First, make sure the slate of glass is straight, this can be checked with e.g. a metal ruler on its side against the glass surface. If the glass isn't straight (which should be per the production process of glass, but there have been reported bad glass beds) you never get a perfect level over the whole bed. Also make sure the glass sits on a clean heated bed plate (no debris between the heater and the glass).
Second, level the bed, start with powering the printer. You need to sequentially do the following as adjusting the one corner (screw), affects the other corners (continue this until the bed is level and the one corner doesn't affect the other corners anymore):
- Home the machine,
- heat up the bed and nozzle to e.g. PLA printing temperatures,
- move the nozzle close to a corner (a different one than the previous corner),
- put a piece of plain printing paper on the bed,
- lower the nozzle to Z=0,
- adjust the screw in that corner until the piece of paper can be dragged under the nozzle with a slight resistance,
- repeat by starting with homing the printer.
After several rounds of leveling and having a level/straight bed to begin with, you should have a leveled bed that has been leveled against the printers' X-axis.
Now, when printing something it should be level, the only thing that might not be correct is the distance between the nozzle and the bed.
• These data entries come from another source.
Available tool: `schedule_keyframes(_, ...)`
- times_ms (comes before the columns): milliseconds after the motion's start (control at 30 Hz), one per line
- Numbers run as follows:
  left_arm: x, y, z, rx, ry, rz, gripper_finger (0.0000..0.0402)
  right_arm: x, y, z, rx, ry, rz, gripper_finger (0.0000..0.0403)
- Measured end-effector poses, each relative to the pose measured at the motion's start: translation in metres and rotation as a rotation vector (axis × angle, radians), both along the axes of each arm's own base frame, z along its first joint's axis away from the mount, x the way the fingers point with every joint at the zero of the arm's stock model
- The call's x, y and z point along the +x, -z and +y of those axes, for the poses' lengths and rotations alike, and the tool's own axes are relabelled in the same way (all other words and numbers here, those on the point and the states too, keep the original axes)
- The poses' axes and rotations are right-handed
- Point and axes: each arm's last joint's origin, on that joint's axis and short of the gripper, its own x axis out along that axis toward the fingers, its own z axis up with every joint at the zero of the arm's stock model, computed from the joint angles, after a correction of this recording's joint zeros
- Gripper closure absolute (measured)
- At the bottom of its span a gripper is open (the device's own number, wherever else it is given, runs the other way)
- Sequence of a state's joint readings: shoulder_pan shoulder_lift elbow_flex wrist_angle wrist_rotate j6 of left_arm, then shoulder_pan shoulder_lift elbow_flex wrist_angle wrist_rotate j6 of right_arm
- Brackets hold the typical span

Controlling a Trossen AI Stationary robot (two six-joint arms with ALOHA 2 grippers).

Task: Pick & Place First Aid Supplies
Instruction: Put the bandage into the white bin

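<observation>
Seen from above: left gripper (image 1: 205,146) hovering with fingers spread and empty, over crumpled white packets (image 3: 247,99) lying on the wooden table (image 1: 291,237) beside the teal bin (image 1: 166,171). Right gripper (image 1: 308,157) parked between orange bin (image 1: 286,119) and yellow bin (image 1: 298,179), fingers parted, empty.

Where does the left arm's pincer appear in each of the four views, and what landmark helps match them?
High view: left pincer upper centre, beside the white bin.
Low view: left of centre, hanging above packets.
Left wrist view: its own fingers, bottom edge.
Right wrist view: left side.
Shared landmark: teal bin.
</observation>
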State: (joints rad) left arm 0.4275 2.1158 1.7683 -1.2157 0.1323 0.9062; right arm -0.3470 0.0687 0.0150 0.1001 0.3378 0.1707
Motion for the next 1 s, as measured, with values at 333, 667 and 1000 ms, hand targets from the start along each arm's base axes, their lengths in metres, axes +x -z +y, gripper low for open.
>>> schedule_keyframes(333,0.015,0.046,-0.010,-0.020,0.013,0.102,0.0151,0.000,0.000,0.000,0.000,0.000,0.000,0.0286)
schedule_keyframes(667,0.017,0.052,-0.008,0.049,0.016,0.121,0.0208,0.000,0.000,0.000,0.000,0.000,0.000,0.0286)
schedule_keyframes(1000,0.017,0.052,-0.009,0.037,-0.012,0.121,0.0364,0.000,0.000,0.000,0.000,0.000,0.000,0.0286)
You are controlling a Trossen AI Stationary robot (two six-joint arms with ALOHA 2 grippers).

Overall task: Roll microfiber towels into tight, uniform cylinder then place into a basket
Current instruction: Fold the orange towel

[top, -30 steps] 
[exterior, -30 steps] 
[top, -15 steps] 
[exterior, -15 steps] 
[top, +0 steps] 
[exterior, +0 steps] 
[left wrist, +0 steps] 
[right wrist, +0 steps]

E.g. some users prefer a larger distance between bed and nozzle when printing PETG (not my personal experience, but a generally accepted truth). This distance can be tuned without having to re-level your bed; you could if you want to use a thicker or thinner paper, but you can easily change the Z=0 by redefining the Z=0 level at e.g. 0.10 mm height if the nozzle to close. Some slicers even allow you to add an offset (e.g. the "Z Offset Setting" plugin in Ultimaker Cura from developer "FieldOfView").
When you have dialed in the distance also correctly, you should get perfect prints.
Do note that a common issue with these over-constraint "cantilever" printer designs is that by powering a single side, the opposite needs to follow exactly, that is a challenge with that many parts. My preference is using dual lead screws, preferably driven by a timing belt for Prusa type printers.
Addressing the BLTouch part in your question; before you wander in the world of automatic bed leveling (AB) you should first master getting a level bed, or fix the X-axis rollers on Z beams. For ABL you also need to level your bed first else you get non-square prints. The roller solution is one of the major drawbacks of these printers, you need to make sure the X-axis (aluminum extrusion bar) stays level (or better trammed) in relation to the bed level, loose rollers should be properly tensioned.